FlashMoE: Fast Distributed MoE in a Single Kernel
Osayamen Jonathan Aimuyo, Byungsoo Oh, Rachee Singh
TL;DR
Distributed Mixture-of-Experts (MoE) models suffer from CPU-driven orchestration, kernel-launch overheads, and synchronous AlltoAll communication that waste GPU cycles. FlashMoE addresses this by implementing a single persistent GPU kernel that fuses dispatch, compute, and combine phases, while a symmetric tensor layout enables payload-efficient, device-initiated DMA across GPUs; an in-kernel actor model schedules work across tile-level tasks. The approach introduces a unified task abstraction $t=(\mathcal{M}, \star, \phi)$ and demonstrates non-blocking inter-GPU transfers within a fully fused design, achieving up to $6\times$ latency reduction, $9\times$ GPU utilization, and $5.7\times$ throughput improvement on 8-GPU nodes with FP32. This GPU-native co-design reduces idle time and kernel-launch overhead, enabling scalable performance for ultra-sparse MoE configurations and motivating future extensions toward training and broader GPU-based distributed ML pipelines.
Abstract
The computational sparsity of Mixture-of-Experts (MoE) models enables sub-linear growth in compute cost as model size increases, thus offering a scalable path to training massive neural networks. However, existing implementations suffer from low GPU utilization, significant latency overhead, and a fundamental inability to leverage task locality, primarily due to CPU-managed scheduling, host-initiated communication, and frequent kernel launches. To overcome these limitations, we develop FlashMoE, a fully GPU-resident MoE operator that fuses expert computation and inter-GPU communication into a single persistent GPU kernel. FlashMoE enables fine-grained pipelining of dispatch, compute, and combine phases, eliminating launch overheads and reducing idle gaps. Unlike existing work, FlashMoE eliminates bulk-synchronous collectives for one-sided, device-initiated, inter-GPU (R)DMA transfers, thereby unlocking payload efficiency by eliminating bloated or redundant network payloads in sparsely activated layers.
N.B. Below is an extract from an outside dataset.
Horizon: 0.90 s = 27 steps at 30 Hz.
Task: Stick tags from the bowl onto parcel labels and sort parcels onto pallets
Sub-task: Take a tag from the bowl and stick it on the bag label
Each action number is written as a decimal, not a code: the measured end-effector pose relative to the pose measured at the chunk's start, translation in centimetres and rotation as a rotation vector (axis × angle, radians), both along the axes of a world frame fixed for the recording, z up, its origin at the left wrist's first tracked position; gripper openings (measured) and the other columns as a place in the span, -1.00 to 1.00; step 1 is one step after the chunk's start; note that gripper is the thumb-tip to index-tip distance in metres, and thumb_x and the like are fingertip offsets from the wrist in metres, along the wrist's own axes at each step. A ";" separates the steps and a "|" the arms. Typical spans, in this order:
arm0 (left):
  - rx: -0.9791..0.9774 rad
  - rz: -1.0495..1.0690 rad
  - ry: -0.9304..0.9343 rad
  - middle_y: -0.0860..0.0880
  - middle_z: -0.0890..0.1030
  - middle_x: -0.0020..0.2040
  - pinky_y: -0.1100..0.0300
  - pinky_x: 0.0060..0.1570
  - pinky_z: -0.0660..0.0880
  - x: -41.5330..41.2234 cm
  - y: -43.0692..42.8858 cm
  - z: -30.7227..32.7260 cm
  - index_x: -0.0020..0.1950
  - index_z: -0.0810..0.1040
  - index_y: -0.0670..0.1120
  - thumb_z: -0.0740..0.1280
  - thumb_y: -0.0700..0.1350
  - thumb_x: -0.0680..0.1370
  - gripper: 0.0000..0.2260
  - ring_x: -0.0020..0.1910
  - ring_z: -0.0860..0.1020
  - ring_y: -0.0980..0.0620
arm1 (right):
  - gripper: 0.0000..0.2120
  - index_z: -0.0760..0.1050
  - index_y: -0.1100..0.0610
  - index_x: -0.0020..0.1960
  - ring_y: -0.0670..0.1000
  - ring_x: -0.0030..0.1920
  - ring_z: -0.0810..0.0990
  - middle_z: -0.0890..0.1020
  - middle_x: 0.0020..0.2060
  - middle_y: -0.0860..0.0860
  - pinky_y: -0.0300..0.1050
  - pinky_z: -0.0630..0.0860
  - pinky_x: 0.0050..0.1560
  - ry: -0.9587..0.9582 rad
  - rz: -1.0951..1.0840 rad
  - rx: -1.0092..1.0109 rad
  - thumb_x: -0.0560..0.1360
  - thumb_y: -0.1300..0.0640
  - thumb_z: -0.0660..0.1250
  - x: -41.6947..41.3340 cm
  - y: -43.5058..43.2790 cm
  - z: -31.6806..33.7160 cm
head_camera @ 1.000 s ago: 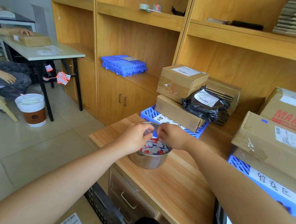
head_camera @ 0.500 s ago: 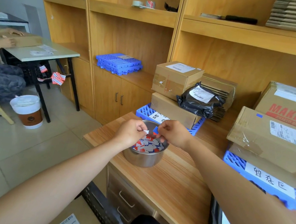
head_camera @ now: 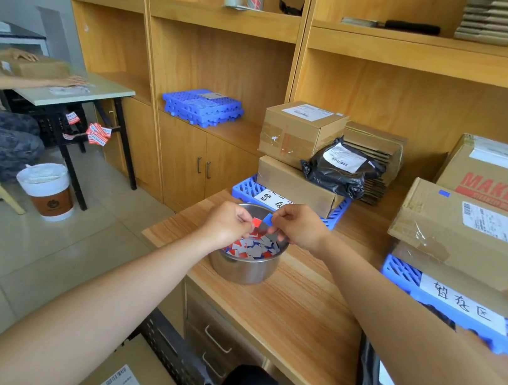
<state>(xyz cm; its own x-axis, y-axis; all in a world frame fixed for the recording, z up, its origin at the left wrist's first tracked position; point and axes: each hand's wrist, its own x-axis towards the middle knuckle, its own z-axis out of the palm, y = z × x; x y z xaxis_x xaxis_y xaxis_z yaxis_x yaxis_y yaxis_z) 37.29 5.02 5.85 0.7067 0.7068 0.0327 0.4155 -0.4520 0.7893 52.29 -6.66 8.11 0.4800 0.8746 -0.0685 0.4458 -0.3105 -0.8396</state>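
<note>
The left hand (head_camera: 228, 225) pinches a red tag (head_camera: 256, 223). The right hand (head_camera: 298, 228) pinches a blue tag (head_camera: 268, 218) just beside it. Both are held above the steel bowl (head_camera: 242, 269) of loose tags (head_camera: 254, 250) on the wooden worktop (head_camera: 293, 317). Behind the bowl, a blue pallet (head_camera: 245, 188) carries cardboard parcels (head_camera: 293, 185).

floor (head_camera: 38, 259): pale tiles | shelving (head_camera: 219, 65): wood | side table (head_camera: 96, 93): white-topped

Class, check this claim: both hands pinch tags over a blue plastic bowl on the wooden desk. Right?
No. The head view shows a shiny metal bowl, not blue plastic; left hand and right hand do pinch tags over it.
</note>
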 end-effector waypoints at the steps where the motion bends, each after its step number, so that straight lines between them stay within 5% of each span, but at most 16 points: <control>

When evaluated on an 8-H100 GPU node with MoE models comprising up to 128 experts and 16K token sequences, FlashMoE achieves up to 9x higher GPU utilization, 6x lower latency, 5.7x higher throughput, and 4x better overlap efficiency compared to state-of-the-art baselines, despite using FP32, whereas the baselines use FP16. FlashMoE shows that principled GPU kernel-hardware co-design is key to unlocking the performance ceiling of large-scale distributed ML. We provide code at https://github.com/osayamenja/FlashMoE.